EXERCISE » Search the records below for the word "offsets". Pull out each line that has it.

==================================================

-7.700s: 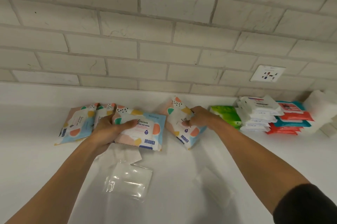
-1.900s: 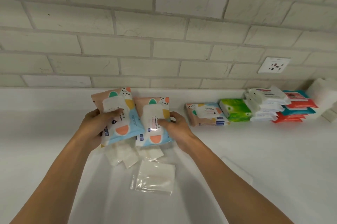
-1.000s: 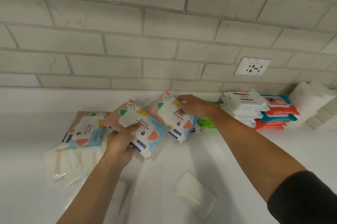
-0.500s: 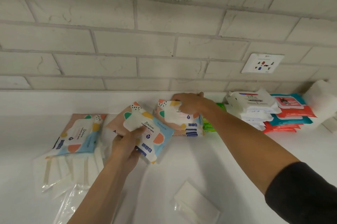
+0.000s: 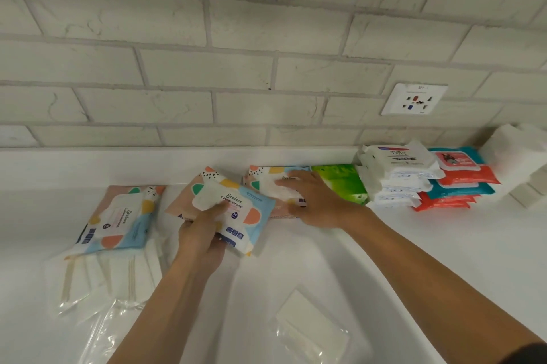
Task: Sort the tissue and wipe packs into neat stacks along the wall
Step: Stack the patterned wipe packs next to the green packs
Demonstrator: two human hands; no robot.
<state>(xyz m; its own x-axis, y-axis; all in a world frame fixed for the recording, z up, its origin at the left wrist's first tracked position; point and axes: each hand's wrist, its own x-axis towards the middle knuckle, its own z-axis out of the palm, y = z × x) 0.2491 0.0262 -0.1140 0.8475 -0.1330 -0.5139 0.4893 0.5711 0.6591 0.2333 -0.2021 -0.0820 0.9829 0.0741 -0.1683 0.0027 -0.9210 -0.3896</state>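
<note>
My left hand [image 5: 204, 237] grips a colourful wet wipes pack [image 5: 236, 206] by its near edge, tilted just above the counter. My right hand [image 5: 318, 203] lies flat, fingers spread, on a small stack of the same colourful packs [image 5: 266, 186] by the wall. A third colourful pack [image 5: 118, 218] lies flat to the left. Right of the stack sit a green pack [image 5: 340, 181], a stack of white packs [image 5: 396, 174] and a stack of red and teal packs [image 5: 461, 183].
Clear-wrapped white tissue packs lie at the near left [image 5: 97, 280] and near centre [image 5: 310, 331] of the white counter [image 5: 444, 260]. White tissue blocks [image 5: 518, 156] stand at the far right. A wall socket [image 5: 414, 98] is set in the brick wall.
My right hand has laid its colourful pack on the stack by the wall and slid to rest flat on top. My left hand keeps hold of its pack.
</note>
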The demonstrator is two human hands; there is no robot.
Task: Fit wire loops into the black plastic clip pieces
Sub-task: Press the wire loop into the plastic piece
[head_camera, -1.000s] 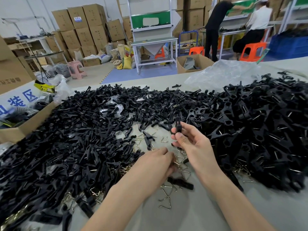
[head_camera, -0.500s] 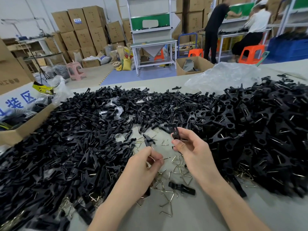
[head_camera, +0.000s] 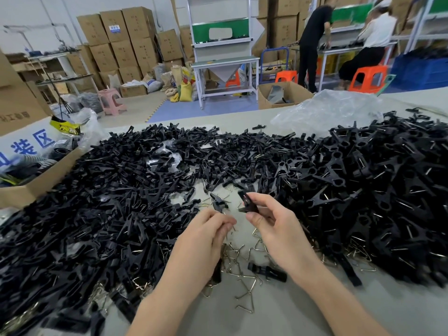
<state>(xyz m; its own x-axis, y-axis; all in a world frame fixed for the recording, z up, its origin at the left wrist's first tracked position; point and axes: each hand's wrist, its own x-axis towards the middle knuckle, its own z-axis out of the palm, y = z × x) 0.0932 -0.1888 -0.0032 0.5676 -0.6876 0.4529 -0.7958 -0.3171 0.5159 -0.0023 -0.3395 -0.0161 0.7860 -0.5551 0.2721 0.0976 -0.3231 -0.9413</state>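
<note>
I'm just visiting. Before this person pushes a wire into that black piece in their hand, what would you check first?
1. Black clip piece held firmly: ok, the right hand pinches it, raised above the table.
2. Wire loop in the left hand: cannot tell, its curled fingers hide whatever they pinch.
3. Hands close together: ok, fingertips nearly meet.
4. Clip's slot facing the left hand: cannot tell, too blurred.
5. Spare wire loops within reach: ok, scattered on the table under both hands.
</note>
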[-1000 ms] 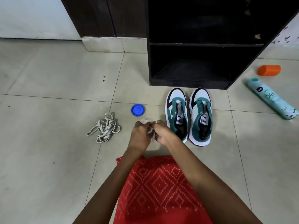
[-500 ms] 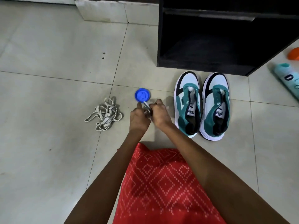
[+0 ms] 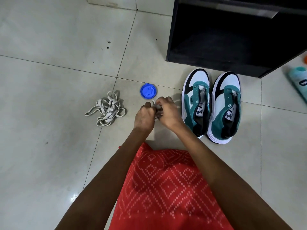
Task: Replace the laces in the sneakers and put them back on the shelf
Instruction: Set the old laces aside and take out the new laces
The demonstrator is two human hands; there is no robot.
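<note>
two hands and one pair of sneakers, all down on a pale tiled floor (image 3: 49, 80). far left, a loose tangle of off-white flat laces (image 3: 106, 112) sits in a heap on the tile, touching nothing. right of it, near but apart, a round blue lid (image 3: 148, 95) lies flat just beyond the hands. next comes the left hand (image 3: 144, 117), fingers curled in and pinching a small bundle of white lace (image 3: 157, 108). the right hand (image 3: 167, 113) is curled round the same bundle from the other side, knuckles almost touching the left. most of that lace is buried in the fingers with only a few loops and one end poking out, so can't tell if it's knotted. under the forearms there's red cloth with a white diamond print (image 3: 166, 188). just right of the hands the first sneaker (image 3: 196, 103) and the second sneaker (image 3: 225, 107) stand on their soles side by side, nearly touching. they're white, teal and black, toes pointing at the shelf (image 3: 216, 47). they're on the floor in front of it, not in it. the shelf is a black open unit and its low compartment is dark. far right, a teal bottle (image 3: 299, 83) lies on the tile, cut off by the edge.
</note>
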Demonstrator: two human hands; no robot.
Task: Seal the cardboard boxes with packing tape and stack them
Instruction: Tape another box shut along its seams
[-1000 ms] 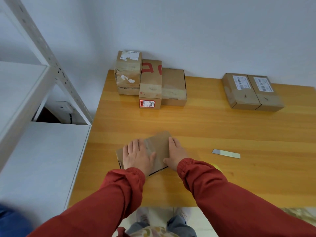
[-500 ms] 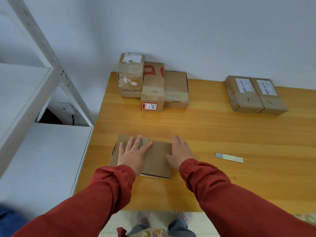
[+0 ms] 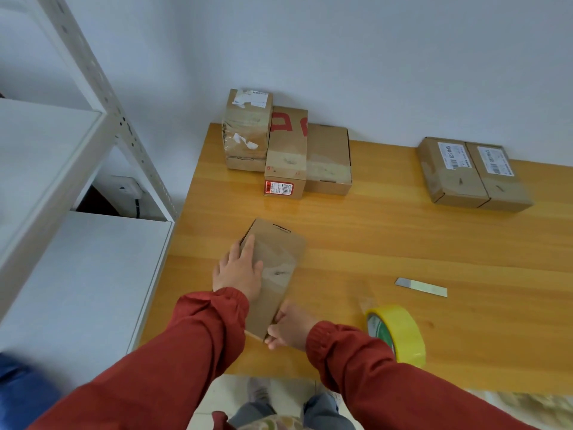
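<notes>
**While you hold the brown box on the bench**

Where you stand, a shiny yellow-brown wooden bench [image 3: 403, 243] sits against a plain pale wall [image 3: 372, 57]. A white metal shelf rack [image 3: 46, 150] is on your left, just beside the bench. At the back left of the bench, three taped boxes [image 3: 286, 150] stand touching each other by the wall. Two more boxes with white labels [image 3: 471, 175] sit side by side at the back right.

The brown box [image 3: 279, 252] lies slanted near the front left of the bench. A band of clear tape goes across its top. Your left hand [image 3: 238, 271] rests flat on it with straight fingers [image 3: 248, 246]. Your right hand [image 3: 291, 330] grips the near end, with its fingers [image 3: 274, 332] curled round the corner.

A roll of yellow tape [image 3: 400, 333] stands on its edge near your right sleeve. A small grey metal strip [image 3: 421, 287] lies flat behind it.
</notes>
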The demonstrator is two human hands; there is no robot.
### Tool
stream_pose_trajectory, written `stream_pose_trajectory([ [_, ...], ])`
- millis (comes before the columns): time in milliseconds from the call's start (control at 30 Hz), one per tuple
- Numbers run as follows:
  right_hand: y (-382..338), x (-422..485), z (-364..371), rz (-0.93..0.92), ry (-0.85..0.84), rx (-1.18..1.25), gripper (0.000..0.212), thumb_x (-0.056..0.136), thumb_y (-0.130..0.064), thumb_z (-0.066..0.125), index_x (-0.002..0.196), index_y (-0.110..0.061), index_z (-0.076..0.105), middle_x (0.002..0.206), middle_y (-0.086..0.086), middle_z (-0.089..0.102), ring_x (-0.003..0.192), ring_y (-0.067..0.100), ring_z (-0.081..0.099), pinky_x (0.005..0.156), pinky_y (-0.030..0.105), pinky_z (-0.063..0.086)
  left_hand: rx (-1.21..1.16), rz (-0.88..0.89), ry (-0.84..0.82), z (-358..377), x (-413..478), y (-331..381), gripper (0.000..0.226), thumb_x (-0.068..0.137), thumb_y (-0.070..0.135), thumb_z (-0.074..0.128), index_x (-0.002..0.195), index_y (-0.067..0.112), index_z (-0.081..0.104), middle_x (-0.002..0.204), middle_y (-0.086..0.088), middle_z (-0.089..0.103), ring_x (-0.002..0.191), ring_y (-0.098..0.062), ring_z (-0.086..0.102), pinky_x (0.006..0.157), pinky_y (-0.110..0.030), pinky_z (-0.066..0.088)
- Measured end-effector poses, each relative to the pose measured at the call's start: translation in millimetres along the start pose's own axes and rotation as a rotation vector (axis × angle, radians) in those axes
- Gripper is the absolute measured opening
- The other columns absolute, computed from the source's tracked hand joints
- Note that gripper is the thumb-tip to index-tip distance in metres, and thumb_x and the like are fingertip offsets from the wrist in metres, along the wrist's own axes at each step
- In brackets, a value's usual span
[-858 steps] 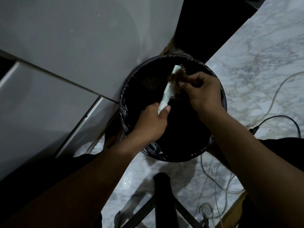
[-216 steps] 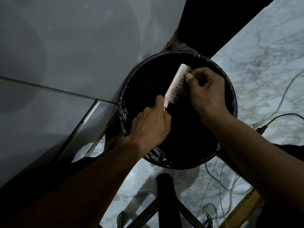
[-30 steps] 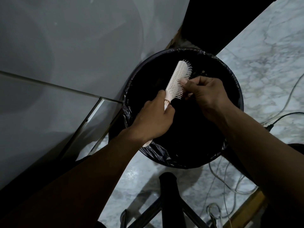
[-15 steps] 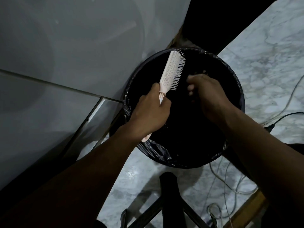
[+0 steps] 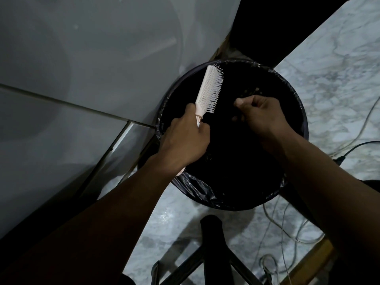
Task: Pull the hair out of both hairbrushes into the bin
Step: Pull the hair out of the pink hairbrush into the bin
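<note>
Over the bin (image 5: 230,200), lined with a black bag, your left hand (image 5: 184,138) has its grip clamped on the handle of the pale hairbrush (image 5: 210,89), which tilts up over the bin's left rim, bristles facing right toward the opening. Right of the brush and apart from it, your right hand (image 5: 261,116) hangs above the bin's dark inside, fingers curled together; whether they pinch hair, you cannot tell. Contents are too dark to make out.

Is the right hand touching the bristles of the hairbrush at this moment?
No, the right hand is apart from the hairbrush, with a dark gap of the bin between them.
</note>
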State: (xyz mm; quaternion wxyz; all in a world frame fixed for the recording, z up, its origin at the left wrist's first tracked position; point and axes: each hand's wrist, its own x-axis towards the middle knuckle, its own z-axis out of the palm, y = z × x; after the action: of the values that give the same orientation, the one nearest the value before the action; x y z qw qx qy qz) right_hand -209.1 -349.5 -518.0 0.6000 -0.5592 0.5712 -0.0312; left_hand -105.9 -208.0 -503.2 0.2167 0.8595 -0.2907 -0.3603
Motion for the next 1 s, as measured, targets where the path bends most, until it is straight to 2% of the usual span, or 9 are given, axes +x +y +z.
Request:
stream_pose_trajectory([
  [200,16.9,14.8,-9.9,0.111,0.134,-0.121,0.033,0.097,-0.033,0.052,0.073,-0.017,0.067,0.068,0.003,0.059,0.062,0.020,0.053,0.069,0.034,0.043,0.017,0.003,-0.002,-0.4,-0.6,0.2,0.014,0.095,0.029,0.045,0.095,0.022,0.034,0.086,-0.006,0.059,0.072,-0.028,0.060,0.064,-0.040,0.049],
  [300,17.2,17.0,-10.8,0.130,0.119,-0.226,0.022,0.080,-0.035,0.052,0.089,-0.018,0.062,0.078,0.007,0.059,0.073,0.028,0.056,0.072,0.038,0.046,0.013,0.003,-0.002,-0.5,-0.5,-0.4,0.014,0.095,0.030,0.045,0.095,0.022,0.033,0.086,-0.006,0.058,0.072,-0.029,0.060,0.065,-0.042,0.051],
  [400,16.5,15.2,-4.7,0.120,0.061,-0.268,0.050,0.066,-0.050,0.065,0.110,-0.026,0.063,0.105,0.006,0.070,0.096,0.029,0.068,0.089,0.043,0.057,-0.001,0.020,-0.027,0.6,-1.5,-0.2,0.014,0.094,0.030,0.045,0.093,0.022,0.033,0.085,-0.007,0.058,0.071,-0.030,0.060,0.064,-0.044,0.053],
  [433,12.8,10.8,-2.1,0.073,0.049,-0.254,0.048,0.067,-0.051,0.069,0.109,-0.027,0.065,0.108,0.005,0.071,0.099,0.027,0.069,0.091,0.042,0.057,0.005,0.025,-0.037,1.1,-1.6,-0.1,0.014,0.094,0.030,0.045,0.093,0.022,0.033,0.085,-0.007,0.057,0.071,-0.030,0.060,0.064,-0.043,0.052],
  [533,3.0,0.9,4.5,-0.019,-0.046,0.001,0.017,0.083,-0.032,0.077,0.091,-0.021,0.067,0.089,0.002,0.069,0.084,0.019,0.069,0.076,0.038,0.057,0.024,0.032,-0.074,3.2,-1.3,0.5,0.014,0.095,0.028,0.047,0.092,0.022,0.034,0.081,-0.002,0.054,0.068,-0.021,0.056,0.059,-0.034,0.041],
  [600,-1.6,-5.1,5.7,-0.020,-0.154,0.172,0.015,0.086,-0.022,0.078,0.091,-0.016,0.065,0.085,0.003,0.068,0.080,0.016,0.069,0.073,0.040,0.059,-0.026,0.019,-0.108,4.9,-1.0,0.7,0.016,0.096,0.027,0.048,0.088,0.023,0.035,0.080,0.001,0.054,0.065,-0.016,0.055,0.052,-0.026,0.039],
  [667,-0.6,-6.1,6.9,-0.054,-0.160,0.201,0.021,0.083,-0.017,0.081,0.095,-0.013,0.064,0.079,0.002,0.068,0.073,0.014,0.069,0.069,0.038,0.060,-0.094,-0.007,-0.155,6.4,-1.6,1.0,0.019,0.097,0.027,0.049,0.082,0.025,0.036,0.081,0.002,0.055,0.064,-0.010,0.056,0.045,-0.016,0.034],
  [833,4.4,-5.3,8.8,-0.102,-0.048,0.150,0.017,0.080,-0.019,0.084,0.089,-0.012,0.072,0.069,-0.001,0.071,0.058,0.009,0.066,0.064,0.033,0.061,-0.105,0.017,-0.240,13.3,-5.0,0.2,0.018,0.097,0.032,0.048,0.083,0.027,0.037,0.088,-0.005,0.058,0.070,-0.015,0.058,0.054,-0.030,0.035],
  [1000,7.4,-2.7,8.6,-0.209,0.071,0.072,0.016,0.086,-0.021,0.079,0.073,-0.014,0.073,0.059,-0.002,0.066,0.051,0.007,0.062,0.056,0.024,0.053,-0.187,0.027,-0.221,12.4,-3.9,1.2,0.011,0.096,0.030,0.049,0.091,0.022,0.045,0.080,-0.002,0.059,0.060,-0.014,0.059,0.053,-0.032,0.043],
])
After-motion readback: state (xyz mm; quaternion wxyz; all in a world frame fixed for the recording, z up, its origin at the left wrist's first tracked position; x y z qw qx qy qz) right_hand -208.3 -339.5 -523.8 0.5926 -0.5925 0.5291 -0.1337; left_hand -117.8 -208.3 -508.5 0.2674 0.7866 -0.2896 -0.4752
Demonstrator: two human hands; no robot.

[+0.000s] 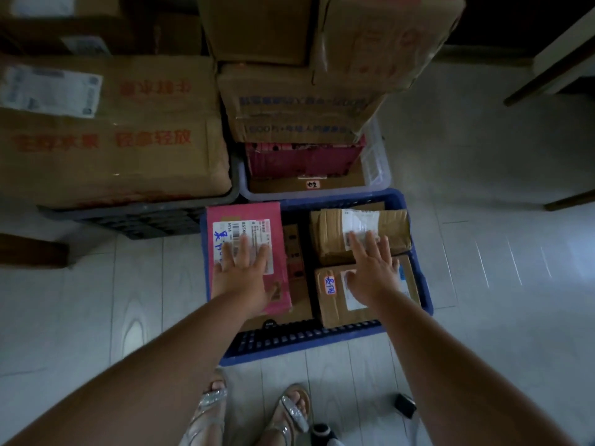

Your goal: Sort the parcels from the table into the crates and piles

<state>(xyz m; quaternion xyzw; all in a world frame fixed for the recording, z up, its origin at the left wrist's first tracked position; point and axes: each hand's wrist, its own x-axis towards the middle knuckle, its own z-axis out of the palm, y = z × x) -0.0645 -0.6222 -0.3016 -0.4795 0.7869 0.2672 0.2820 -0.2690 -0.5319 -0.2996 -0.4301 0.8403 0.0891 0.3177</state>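
Note:
A blue crate [415, 252] stands on the floor in front of my feet with several parcels in it. My left hand [243, 275] lies flat with spread fingers on a pink parcel [248, 214] with a white label, at the crate's left side. My right hand [373, 272] is spread flat over two brown parcels: a tape-wrapped one [376, 220] at the back right and a box with an orange sticker [331, 304] in front of it. More brown parcels sit in the gap between them.
Behind the blue crate a clear bin [376, 169] holds a pink box under stacked cartons [289, 101]. A large carton with red print [112, 146] sits on a dark crate [138, 220] at the left. Tiled floor lies open to the right; table legs [566, 204] stand there.

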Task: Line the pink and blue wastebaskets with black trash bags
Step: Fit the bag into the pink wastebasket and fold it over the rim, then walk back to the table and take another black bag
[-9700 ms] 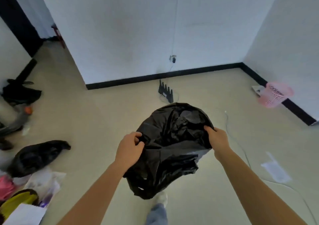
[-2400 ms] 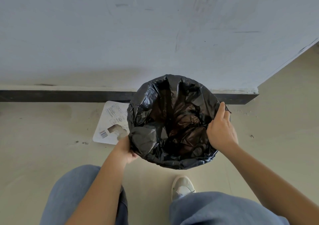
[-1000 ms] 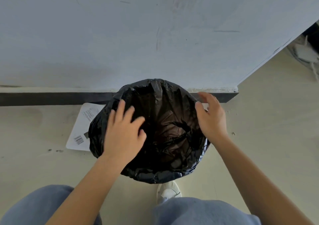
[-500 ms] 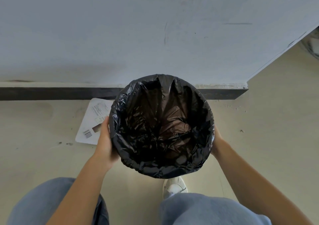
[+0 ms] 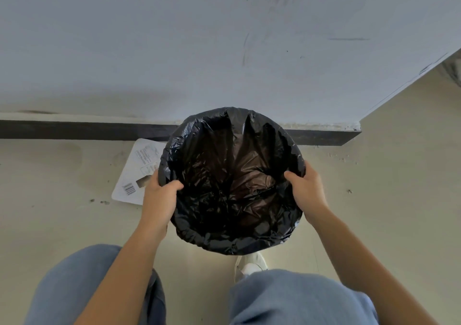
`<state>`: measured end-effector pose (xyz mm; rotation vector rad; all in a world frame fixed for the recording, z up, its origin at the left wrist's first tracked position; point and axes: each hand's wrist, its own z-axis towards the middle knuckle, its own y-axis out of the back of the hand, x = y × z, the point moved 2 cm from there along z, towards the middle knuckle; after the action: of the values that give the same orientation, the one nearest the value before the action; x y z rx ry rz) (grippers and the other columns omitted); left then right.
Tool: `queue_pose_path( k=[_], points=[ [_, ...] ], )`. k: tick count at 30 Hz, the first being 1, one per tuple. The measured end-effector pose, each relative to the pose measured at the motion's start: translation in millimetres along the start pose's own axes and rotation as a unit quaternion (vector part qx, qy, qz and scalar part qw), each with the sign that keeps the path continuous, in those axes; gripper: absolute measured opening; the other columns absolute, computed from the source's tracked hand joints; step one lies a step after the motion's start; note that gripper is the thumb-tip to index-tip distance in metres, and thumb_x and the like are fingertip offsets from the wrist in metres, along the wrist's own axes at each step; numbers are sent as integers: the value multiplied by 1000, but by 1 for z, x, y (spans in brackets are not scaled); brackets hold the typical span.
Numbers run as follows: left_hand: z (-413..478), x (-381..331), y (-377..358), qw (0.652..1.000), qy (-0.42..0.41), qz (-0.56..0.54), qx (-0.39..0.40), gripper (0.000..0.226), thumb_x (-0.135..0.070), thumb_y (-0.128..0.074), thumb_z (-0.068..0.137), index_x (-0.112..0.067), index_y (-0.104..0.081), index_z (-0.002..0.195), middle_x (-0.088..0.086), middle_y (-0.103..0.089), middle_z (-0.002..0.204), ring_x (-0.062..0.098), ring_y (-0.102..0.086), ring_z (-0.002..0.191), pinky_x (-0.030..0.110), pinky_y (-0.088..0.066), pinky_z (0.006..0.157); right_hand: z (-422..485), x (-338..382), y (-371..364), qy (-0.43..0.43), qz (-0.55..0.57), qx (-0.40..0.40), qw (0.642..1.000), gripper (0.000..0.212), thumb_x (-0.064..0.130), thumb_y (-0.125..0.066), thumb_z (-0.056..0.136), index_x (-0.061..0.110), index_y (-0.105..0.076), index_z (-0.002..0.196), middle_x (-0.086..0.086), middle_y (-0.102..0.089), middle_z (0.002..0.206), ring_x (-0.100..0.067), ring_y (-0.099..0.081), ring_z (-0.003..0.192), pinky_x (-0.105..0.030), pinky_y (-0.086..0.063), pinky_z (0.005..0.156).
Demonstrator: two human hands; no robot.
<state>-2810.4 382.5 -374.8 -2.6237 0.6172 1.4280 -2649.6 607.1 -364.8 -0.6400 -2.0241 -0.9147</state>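
Left hand (image 5: 158, 200) and right hand (image 5: 308, 191) each grip opposite rims of the black trash bag (image 5: 232, 180), thumbs curled inside its opening.

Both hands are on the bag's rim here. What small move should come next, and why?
Probably let go: the black trash bag already wraps the whole rim, and the left hand and right hand grip opposite sides with thumbs inside. No basket wall shows.

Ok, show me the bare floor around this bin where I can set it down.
Widest bare floor lies right of the bagged bin, past the right hand, up to the baseboard. Left is open beyond the white card. Crowded: behind the bin at the wall, and near the shoe and knees.
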Motion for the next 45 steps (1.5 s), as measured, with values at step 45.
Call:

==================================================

EXERCISE RESULT »
- Note that gripper is the thumb-tip to index-tip distance in metres, and thumb_x and the like are fingertip offsets from the wrist in metres, along the wrist's own axes at each step
Tool: `queue_pose_path( k=[_], points=[ [_, ...] ], )`. k: tick count at 30 Hz, the first being 1, one per tuple. The measured end-effector pose, each relative to the pose measured at the motion's start: translation in millimetres along the start pose's own axes and rotation as a unit quaternion (vector part qx, qy, qz and scalar part qw), each with the sign that keeps the path continuous, in those axes; gripper: absolute measured opening; the other columns absolute, computed from the source's tracked hand joints; step one lies a step after the motion's start; note that gripper is the thumb-tip to index-tip distance in metres, and thumb_x and the like are fingertip offsets from the wrist in metres, along the wrist's own axes at each step; numbers are sent as integers: the value multiplied by 1000, but by 1 for z, x, y (spans in brackets are not scaled); brackets hold the typical span.

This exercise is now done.